== Exercise aim ==
From the records that follow, copy every line in which "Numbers" appears.

== Information shown ==
-- Opening Marker --

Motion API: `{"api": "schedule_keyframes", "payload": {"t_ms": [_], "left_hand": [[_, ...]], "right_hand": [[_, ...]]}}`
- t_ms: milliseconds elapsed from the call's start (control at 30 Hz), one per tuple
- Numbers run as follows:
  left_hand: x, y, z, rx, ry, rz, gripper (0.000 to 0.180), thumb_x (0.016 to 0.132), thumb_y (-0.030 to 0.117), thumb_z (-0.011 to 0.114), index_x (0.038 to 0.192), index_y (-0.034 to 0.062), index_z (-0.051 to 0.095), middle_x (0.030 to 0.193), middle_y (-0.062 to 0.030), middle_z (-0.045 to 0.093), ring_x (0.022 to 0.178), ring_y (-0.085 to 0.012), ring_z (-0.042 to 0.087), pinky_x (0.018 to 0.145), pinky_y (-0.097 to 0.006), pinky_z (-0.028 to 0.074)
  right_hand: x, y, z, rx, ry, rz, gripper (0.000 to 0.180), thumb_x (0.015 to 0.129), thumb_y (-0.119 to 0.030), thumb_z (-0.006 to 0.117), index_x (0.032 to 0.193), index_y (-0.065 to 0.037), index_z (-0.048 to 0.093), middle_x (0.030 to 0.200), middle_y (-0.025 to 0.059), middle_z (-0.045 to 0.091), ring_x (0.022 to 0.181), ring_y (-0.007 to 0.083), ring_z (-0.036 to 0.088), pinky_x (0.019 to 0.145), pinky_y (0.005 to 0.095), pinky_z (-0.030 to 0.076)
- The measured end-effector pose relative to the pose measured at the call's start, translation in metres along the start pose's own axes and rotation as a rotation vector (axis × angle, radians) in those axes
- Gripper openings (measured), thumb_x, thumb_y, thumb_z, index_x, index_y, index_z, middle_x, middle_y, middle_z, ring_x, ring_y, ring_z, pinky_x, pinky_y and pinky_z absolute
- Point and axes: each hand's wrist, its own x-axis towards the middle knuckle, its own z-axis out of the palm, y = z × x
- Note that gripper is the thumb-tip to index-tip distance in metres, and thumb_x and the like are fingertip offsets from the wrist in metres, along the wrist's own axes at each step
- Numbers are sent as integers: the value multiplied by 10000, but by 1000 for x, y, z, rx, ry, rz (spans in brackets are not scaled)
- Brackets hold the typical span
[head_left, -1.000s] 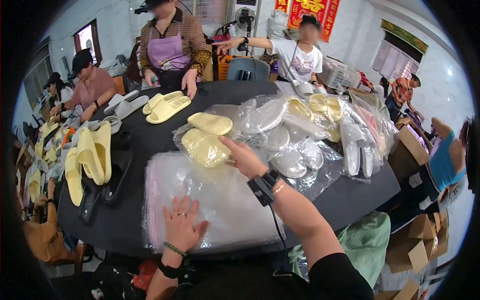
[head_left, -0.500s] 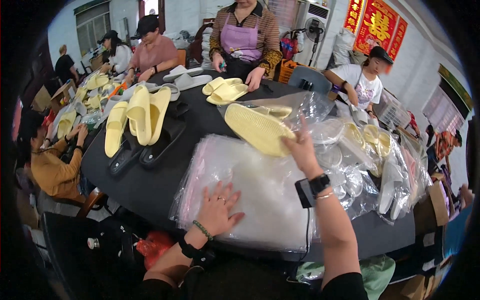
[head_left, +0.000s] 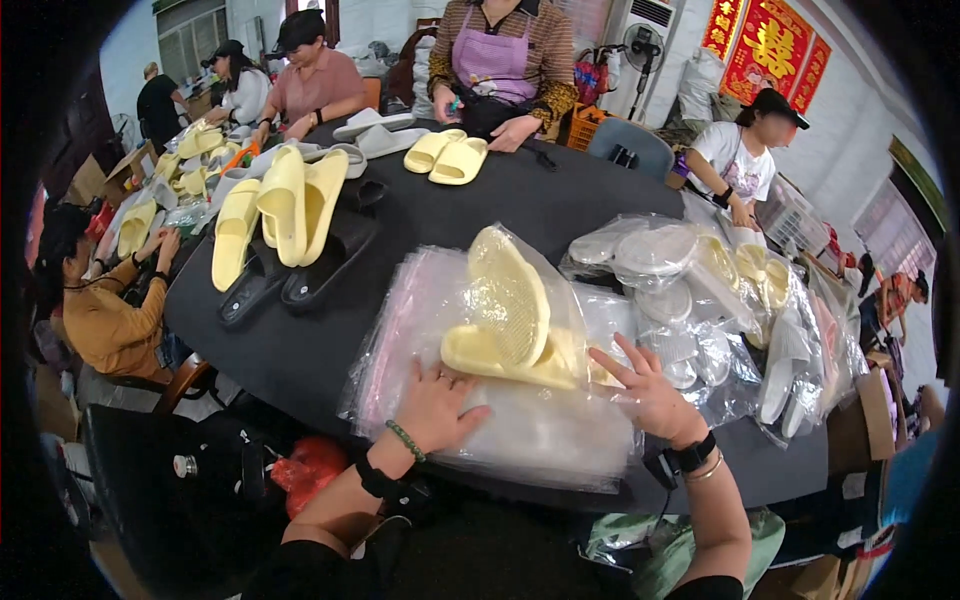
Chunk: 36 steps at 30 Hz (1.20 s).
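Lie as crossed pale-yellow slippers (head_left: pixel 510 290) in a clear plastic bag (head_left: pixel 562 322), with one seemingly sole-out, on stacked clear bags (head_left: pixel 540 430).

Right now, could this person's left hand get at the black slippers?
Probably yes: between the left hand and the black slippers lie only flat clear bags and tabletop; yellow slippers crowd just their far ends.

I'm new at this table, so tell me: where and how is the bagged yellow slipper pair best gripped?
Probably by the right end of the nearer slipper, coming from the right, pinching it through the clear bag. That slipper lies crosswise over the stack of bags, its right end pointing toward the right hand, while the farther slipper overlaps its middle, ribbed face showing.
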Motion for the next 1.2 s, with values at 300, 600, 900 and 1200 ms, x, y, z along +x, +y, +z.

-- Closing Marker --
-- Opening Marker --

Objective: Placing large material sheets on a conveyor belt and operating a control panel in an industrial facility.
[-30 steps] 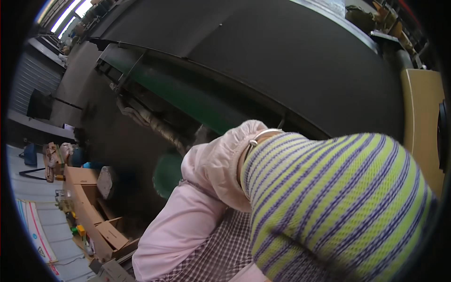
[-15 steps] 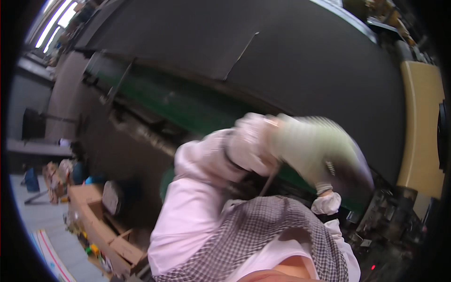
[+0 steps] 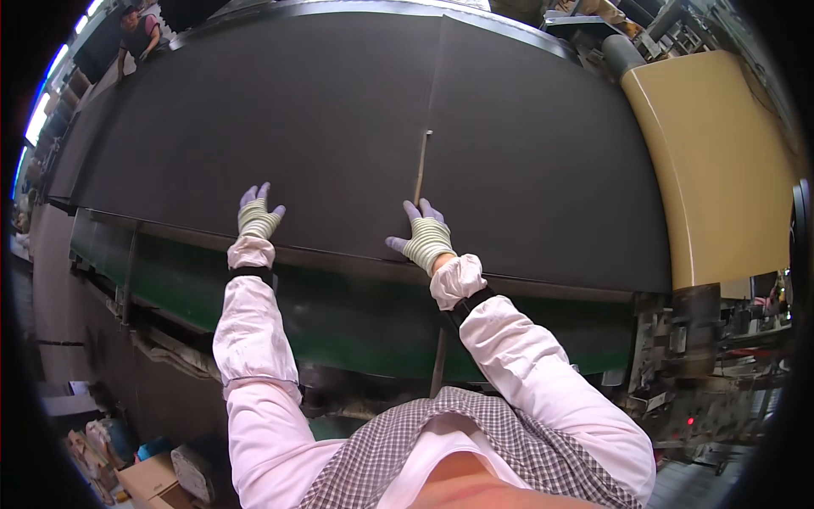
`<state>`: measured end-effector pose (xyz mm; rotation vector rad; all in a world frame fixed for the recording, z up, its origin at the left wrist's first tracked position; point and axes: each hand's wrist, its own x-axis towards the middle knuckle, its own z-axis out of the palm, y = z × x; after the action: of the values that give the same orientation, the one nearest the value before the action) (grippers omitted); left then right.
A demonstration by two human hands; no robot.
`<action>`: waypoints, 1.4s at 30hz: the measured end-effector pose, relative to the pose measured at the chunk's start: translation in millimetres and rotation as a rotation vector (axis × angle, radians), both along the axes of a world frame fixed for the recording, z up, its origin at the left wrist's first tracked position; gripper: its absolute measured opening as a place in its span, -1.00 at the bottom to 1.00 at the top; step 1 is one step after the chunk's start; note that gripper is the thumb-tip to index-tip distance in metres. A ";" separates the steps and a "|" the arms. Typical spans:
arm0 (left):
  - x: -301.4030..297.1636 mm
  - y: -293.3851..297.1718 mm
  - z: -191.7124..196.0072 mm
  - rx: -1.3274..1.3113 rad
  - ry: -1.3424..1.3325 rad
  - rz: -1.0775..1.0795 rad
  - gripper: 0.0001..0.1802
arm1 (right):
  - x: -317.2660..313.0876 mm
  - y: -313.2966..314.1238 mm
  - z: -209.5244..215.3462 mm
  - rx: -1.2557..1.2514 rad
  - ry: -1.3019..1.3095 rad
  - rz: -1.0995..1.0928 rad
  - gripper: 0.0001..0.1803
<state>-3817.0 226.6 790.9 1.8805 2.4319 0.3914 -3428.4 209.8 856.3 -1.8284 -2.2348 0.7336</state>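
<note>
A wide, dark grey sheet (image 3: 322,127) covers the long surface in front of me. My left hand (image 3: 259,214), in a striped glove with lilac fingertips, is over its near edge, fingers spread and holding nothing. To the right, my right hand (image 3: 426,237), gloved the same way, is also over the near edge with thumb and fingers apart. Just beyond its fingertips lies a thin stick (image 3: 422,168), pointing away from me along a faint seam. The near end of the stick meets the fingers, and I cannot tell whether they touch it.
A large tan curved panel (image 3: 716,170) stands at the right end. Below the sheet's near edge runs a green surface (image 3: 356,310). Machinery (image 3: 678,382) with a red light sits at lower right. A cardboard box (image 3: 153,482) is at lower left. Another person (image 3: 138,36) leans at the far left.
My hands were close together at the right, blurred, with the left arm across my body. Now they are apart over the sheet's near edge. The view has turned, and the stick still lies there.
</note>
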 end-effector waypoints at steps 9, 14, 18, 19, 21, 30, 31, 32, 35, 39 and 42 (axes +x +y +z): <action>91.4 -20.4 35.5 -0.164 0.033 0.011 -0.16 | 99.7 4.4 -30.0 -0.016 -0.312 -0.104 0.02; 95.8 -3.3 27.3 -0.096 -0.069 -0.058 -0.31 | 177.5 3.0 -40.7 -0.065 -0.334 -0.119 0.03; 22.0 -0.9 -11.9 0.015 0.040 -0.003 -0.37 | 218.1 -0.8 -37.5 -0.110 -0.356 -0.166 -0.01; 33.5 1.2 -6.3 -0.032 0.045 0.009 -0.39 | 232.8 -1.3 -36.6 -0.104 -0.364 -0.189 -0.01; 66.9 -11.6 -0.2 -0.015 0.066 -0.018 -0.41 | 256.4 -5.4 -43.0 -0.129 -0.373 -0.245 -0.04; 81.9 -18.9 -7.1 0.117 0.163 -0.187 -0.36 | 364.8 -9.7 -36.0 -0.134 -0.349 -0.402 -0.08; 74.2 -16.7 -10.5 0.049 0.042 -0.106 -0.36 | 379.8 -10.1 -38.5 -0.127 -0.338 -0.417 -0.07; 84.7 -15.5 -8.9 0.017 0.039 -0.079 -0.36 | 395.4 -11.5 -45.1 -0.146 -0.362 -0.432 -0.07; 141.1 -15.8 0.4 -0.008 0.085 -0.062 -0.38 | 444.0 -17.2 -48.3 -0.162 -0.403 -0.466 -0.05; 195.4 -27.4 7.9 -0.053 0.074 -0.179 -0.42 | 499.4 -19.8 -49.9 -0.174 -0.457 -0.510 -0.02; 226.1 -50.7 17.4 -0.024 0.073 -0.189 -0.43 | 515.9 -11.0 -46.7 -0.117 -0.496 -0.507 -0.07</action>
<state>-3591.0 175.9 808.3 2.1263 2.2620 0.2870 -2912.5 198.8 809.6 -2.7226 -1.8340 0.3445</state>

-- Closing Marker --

== Result ==
- Numbers run as follows:
- Numbers are sent as integers: the value multiplied by 10000, but by 1000 for x, y, z, rx, ry, rz (spans in brackets are not scaled)

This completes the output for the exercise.